_Work task_
Please restate, exactly as written, the lines running from the beginning of the material through the line that has "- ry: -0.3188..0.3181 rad" in it.

*** Collected data Section Begins ***

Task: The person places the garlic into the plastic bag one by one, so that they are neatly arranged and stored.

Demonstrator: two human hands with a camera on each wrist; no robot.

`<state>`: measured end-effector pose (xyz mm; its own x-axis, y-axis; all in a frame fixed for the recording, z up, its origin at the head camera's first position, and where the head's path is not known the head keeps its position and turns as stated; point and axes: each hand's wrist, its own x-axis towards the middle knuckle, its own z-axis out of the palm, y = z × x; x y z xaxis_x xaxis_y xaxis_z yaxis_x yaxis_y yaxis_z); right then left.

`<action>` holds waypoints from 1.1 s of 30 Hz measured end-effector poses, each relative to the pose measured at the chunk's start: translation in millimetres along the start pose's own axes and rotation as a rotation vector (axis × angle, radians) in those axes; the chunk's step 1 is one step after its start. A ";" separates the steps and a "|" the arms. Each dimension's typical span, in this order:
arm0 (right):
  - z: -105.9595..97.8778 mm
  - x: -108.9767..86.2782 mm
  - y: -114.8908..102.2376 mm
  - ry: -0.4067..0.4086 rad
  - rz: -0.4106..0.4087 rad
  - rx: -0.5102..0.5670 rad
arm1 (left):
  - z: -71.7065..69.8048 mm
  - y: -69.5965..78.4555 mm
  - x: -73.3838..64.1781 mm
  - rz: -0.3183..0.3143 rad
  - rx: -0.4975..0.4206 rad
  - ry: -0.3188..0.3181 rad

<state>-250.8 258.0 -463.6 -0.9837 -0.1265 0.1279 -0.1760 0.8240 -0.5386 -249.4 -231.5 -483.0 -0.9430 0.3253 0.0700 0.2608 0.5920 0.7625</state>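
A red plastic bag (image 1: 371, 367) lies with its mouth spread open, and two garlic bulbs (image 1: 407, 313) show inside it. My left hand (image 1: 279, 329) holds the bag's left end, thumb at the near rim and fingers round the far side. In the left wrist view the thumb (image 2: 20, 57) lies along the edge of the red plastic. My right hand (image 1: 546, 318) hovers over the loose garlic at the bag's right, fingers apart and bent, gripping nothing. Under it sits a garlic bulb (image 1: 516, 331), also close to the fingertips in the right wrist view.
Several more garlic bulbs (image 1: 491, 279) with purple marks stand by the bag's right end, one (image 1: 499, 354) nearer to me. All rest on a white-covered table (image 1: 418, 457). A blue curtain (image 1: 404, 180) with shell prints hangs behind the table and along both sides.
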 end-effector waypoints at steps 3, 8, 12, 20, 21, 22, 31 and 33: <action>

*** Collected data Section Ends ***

_Answer space_
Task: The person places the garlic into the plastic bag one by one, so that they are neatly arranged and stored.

Demonstrator: two human hands with a camera on each wrist; no robot.

`<state>`: measured end-effector pose (xyz mm; its own x-axis, y-axis; all in a frame fixed for the recording, z up, its origin at the head camera's first position, and where the head's path is not known the head keeps its position and turns as stated; point and axes: each hand's wrist, its own x-axis towards the middle knuckle, its own z-axis out of the palm, y = z × x; x y z xaxis_x xaxis_y xaxis_z yaxis_x yaxis_y yaxis_z); right then left.

`<action>` holds waypoints from 1.1 s of 30 Hz measured end-effector poses, each relative to the pose measured at the chunk's start: translation in millimetres along the start pose's own axes and rotation as a rotation vector (axis × angle, radians) in those axes; the chunk's step 1 is one step after its start. A ";" separates the steps and a "|" the arms. Each dimension's typical span, in this order:
arm0 (right):
  - z: -105.9595..97.8778 mm
  - x: -108.9767..86.2782 mm
  - y: -114.8908..102.2376 mm
  - ry: -0.4067..0.4086 rad
  - rz: -0.4106..0.4087 rad
  - rx: -0.5102..0.5670 rad
arm1 (left):
  - z: -71.7065..69.8048 mm
  - y: -69.5965..78.4555 mm
  - x: -73.3838..64.1781 mm
  - rz: -0.3183..0.3143 rad
  - rx: -0.4975..0.4206 rad
  - ry: -0.3188..0.3181 rad

Nothing else is part of this output.